Ab-initio and Hetero Refinement not good enough for 3D volume from 2D classes

Dear all,

I am new in structural biology and Cryo-EM. I have been trying to acquire the structure of my protein for quite some time with no success (internal membrane protein in detergent micelle with small cytosolic domain). I have about 50.000 particles after strict inspection following template picking using older templates (original particle number was over 6 million from 20.000 micrographs). I managed to get good 2D classes after multiple rounds of 2-D classification using various settings. At the moment I am unable to reconstruct a 3D volume of my protein inside the detergent micelle. I have tried different Ab-initio settings as well as heterogeneous refinement again using an already solved structure of this protein, but nothing seems to work. The problem is that I get some extra density inside the micelle but it ends up being just junk. I can see parts of my protein in 2D but ab-initio can not align the different orientations to construct a complete 3D structure. Moreover, I have performed 3 session using the same microscope and conditions (TitanKrios 3Gi) and in all cases I was able to reach until the 2D classes stage, which makes me think there is something systematic that is wrong.

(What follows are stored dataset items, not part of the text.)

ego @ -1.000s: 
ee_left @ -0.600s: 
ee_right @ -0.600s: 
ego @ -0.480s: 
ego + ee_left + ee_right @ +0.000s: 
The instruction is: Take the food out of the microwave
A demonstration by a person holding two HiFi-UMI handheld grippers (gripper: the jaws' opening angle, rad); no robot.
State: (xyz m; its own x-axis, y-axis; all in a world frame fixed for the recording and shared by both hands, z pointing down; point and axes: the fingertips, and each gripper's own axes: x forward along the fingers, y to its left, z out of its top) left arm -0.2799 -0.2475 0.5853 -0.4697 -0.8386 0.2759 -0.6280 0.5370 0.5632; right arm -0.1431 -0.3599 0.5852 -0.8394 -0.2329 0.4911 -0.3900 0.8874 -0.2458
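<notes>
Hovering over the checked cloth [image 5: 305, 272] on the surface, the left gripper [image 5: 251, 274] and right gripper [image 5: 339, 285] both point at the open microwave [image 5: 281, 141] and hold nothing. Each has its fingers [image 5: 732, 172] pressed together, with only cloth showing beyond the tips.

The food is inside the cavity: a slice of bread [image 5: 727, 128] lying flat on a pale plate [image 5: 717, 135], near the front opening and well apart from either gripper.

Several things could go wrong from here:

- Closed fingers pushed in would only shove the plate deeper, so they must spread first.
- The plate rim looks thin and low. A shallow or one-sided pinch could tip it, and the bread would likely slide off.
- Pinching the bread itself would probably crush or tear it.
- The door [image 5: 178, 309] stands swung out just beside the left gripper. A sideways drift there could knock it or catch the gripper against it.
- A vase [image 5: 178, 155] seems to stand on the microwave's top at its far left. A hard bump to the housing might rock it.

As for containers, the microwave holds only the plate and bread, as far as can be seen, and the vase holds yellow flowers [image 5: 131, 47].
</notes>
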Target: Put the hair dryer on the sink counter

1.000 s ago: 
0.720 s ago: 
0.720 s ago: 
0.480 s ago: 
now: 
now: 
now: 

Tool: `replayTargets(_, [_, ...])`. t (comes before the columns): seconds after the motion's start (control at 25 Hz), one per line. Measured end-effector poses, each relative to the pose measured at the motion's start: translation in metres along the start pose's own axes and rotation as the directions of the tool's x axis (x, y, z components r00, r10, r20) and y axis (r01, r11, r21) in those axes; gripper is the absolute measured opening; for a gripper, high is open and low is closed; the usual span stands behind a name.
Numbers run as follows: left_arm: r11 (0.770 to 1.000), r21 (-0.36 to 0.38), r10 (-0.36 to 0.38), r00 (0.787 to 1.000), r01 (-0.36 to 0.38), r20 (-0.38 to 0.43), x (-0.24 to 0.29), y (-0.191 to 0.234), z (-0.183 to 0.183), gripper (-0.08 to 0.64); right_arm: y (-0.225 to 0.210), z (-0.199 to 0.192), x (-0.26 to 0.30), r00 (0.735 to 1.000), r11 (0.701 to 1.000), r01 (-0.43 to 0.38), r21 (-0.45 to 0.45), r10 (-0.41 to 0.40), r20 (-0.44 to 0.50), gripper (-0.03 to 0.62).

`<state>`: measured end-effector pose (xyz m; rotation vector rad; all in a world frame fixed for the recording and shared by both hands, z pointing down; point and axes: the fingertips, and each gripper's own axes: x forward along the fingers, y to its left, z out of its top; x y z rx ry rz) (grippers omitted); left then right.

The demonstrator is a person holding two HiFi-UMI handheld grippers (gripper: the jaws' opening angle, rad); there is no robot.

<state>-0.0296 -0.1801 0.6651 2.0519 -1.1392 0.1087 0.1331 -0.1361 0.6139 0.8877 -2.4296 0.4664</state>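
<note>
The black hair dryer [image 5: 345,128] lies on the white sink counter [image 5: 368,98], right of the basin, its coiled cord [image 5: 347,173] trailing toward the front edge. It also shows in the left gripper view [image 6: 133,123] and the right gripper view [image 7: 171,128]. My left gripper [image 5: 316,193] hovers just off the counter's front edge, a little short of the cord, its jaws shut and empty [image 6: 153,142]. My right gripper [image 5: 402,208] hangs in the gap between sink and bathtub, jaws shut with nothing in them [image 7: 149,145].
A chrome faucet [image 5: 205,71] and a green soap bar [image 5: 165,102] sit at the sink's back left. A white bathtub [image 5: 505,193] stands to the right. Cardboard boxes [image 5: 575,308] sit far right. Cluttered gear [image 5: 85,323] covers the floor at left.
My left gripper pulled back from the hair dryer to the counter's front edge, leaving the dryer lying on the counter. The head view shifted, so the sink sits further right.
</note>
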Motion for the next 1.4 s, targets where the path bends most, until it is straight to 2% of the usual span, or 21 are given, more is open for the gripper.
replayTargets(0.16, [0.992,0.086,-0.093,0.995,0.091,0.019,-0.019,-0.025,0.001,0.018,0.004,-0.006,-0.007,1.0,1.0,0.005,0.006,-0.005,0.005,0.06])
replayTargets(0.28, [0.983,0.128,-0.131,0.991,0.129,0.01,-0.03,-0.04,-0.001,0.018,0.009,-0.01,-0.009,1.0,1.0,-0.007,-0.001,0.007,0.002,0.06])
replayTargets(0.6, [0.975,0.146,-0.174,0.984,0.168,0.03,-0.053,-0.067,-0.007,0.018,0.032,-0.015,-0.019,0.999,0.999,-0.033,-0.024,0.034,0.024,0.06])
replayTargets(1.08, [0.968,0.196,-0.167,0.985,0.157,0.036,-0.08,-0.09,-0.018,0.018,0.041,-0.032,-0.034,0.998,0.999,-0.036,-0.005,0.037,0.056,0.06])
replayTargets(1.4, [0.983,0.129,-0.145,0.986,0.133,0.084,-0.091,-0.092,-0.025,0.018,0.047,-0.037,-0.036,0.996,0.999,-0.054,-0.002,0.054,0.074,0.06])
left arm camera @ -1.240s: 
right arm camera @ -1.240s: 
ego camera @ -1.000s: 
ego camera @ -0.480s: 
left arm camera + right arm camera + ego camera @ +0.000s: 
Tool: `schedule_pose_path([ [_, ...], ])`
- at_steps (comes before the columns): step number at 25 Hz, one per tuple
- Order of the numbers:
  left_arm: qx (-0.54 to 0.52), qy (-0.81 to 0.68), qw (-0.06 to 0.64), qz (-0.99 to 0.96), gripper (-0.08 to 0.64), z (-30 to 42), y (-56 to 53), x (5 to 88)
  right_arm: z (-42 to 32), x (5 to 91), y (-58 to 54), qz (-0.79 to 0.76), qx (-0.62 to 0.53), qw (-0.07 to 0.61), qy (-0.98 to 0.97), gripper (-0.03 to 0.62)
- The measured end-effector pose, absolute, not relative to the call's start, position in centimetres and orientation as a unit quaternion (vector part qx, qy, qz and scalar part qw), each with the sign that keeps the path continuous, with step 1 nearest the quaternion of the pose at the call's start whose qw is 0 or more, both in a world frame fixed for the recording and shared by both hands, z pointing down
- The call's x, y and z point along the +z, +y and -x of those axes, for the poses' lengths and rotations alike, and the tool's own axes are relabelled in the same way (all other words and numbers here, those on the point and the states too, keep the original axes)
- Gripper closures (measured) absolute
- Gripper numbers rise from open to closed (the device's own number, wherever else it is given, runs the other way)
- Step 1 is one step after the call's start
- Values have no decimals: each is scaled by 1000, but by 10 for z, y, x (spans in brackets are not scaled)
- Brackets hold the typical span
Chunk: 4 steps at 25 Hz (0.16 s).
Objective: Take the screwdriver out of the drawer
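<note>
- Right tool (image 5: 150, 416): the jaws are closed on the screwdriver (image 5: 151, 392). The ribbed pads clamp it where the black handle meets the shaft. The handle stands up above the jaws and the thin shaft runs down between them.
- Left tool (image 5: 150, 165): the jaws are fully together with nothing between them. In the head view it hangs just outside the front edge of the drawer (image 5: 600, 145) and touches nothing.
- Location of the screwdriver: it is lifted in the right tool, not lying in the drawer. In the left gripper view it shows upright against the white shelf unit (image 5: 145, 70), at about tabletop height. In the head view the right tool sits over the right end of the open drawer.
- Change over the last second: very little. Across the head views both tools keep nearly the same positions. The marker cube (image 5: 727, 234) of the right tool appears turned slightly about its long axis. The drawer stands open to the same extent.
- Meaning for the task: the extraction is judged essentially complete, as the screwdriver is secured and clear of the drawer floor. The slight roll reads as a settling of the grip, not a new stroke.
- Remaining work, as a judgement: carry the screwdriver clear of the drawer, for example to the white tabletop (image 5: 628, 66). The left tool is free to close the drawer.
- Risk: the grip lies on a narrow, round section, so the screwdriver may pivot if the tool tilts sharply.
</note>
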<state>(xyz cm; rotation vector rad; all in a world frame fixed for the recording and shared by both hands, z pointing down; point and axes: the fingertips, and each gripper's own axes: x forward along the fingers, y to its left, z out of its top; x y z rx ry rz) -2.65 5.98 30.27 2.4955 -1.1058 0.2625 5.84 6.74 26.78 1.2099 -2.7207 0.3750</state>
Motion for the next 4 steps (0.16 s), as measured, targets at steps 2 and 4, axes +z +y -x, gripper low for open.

Could someone please suggest some good settings for Ab-initio or heterogeneous refinement that I could use? Here I provide you some of my own micrographs 2D templates, my Ab-initio vs what it should look like.

Any advice and comment would be much appreciated. Thank you!

settings: 2D: 50 classes, Initial classification uncertainty factor 6,separation distance 10, final full iterations 5, number of final full iterations 50, batch-size per class 1000

ab initio: max resolution 4, initial resolution 15, initial iterations 200, final iterations 300, initial minibatch size 300, final minibatch size 1000, C1 symmetry.

Hetero refinement: batch size per class 1000, learning rate during randomization 0.2, learning rate 0.1, initial resolution 7, max alignment 3, number of initial random assignment iterations 10, number of final full iterations 90

I think you should use pristine particles for an initial, as you have done, but expect it to generate a very low resolution map. Standard settings typically fine. Then move to jet refine with much more particles, not perfect by 2D. Try a selection of 200k best, or 500k best. Let the algorithm sort out which are good vs junk particles. This job seems to run better with lots of particles even if they’re not great in 2D

Thank you for your reply. With jet refine you mean non uniform refinement?

No sorry, autocorrected my text. I meant heterogeneous refinement.